INPUT/OUTPUT DEVICES • Keyboards – All keyboards have four basic types of keys grouped together; they are the typing keys, numeric keypad, function keys, and control keys. They can be connected to the PC by a 5-pin DIN connector, 6-pin IBM PS/2 connector, or by a USB connector. • Keyboards have a small microprocessor built into them with a keyboard controller that communicates with the main microprocessor located on the computer’s motherboard. The keyboard’s microprocessor continually checks the key matrix to see if any change has occurred in the key position – has it been depressed or released. Each key is assigned two scan codes, one to indicate the key was depressed (make code) and the other to indicate the key was released (break code). When make or break codes are detected for a key, the keyboard microprocessor identifies which key was activated, and the scan code is converted to 16-bit serial data and sent to the PC’s microprocessor.
INPUT/OUTPUT DEVICES • The use of two codes (make and break) for each key allows the microprocessor to determine how long a key is depressed. This enables it to see operations like holding the shift key while depressing a letter key to produce an upper case letter. To ensure the system is not fooled by noise called bounce, a key activation must be detected on two subsequent scans by the microprocessor. Typically, the microprocessor checks for key actions every few microseconds. The PC receives keyboard scan codes from the keyboard microprocessor at a special I/O port. A keyboard controller chip tells the computer microprocessor that a scan code is available by issuing an interrupt signal. The computer’s microprocessor sorts through a list of scan codes, which are part of the computer system BIOS, to determine which key is pressed.
INPUT/OUTPUT DEVICES • Keyboards have a sound and feel when you press the keys; this feel gives the user a sense of response while typing. The trend is to have a keyboard that fives an audible click when the keys are pressed and the keys feel firm and spring back into position rapidly. • Mouse • The mouse serves two functions; cursor movement and function selection (often called “point and click”). The mouse is rolled around on a flat surface, creating corresponding movement of the cursor on the monitor screen. The cursor can be moved in any direction, the limits being the boundaries of the screen. Let’s say we moved the courser to a spot on the computer that has the function “print.” The flashing cursor would be on the “print” choice – this is known as “pointing.” The second function involves the use of buttons on the mouse. Once the cursor is positioned over some area on the screen which equates to a function, in our case “print,” a button on the mouse is pressed, called clicking, to select and activate the function.

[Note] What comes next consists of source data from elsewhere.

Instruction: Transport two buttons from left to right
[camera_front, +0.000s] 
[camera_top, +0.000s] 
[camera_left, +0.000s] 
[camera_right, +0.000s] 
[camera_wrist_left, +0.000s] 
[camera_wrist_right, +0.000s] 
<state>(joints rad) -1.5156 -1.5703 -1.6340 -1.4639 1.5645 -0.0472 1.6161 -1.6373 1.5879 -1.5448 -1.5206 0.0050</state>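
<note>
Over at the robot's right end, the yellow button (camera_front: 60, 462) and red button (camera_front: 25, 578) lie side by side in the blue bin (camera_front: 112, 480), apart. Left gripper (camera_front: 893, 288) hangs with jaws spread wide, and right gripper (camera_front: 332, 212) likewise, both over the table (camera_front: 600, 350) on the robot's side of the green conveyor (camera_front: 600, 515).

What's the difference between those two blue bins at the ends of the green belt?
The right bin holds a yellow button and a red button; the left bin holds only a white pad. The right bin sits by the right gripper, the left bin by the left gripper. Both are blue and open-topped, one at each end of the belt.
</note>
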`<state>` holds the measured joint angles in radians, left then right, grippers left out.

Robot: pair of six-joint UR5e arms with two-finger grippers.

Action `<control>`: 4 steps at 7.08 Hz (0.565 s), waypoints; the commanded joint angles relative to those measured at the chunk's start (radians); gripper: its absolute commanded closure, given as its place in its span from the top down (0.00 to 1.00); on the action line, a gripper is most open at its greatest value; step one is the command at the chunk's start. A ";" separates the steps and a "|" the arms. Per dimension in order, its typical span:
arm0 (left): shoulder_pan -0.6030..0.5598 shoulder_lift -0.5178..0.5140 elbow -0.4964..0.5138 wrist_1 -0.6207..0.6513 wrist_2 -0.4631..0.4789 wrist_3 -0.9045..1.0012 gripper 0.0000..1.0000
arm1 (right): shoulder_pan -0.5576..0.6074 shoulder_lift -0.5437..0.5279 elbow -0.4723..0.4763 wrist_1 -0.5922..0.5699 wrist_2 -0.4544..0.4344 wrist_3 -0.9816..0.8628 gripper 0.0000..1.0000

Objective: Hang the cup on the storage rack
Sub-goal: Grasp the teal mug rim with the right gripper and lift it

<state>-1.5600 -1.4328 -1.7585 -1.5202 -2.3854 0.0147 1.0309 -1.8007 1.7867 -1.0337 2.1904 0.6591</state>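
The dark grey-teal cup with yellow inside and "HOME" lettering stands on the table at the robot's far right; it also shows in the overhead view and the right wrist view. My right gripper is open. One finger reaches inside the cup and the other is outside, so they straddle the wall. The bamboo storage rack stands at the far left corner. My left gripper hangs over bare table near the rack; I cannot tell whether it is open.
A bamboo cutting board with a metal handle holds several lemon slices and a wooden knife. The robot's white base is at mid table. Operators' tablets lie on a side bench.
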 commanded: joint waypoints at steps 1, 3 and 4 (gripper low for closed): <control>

INPUT/OUTPUT DEVICES • Monitors: • Cathode ray tube, or CRT - is the oldest electronic image-generating system. This device is based on a special form of a vacuum tube, a glass bottle that has been completely evacuated then filled with inert gas. Internal to this tube is a cathode that shoots a beam of electrons toward a positively charges anode. Because the cathode works like a gun, it is often called an electron gun. The electrons that are fired towards the anode never really strike it; they speed by quickly and strike a phosphor face. The phosphor glows when struck with the electrons. If left like that they will continually strike the same spot. A yoke, or electromagnetic field, is placed around the tube and it bends the electron beam during its flight. The magnetic field is carefully controlled so that the beam scans each individual display line down the face of the tube.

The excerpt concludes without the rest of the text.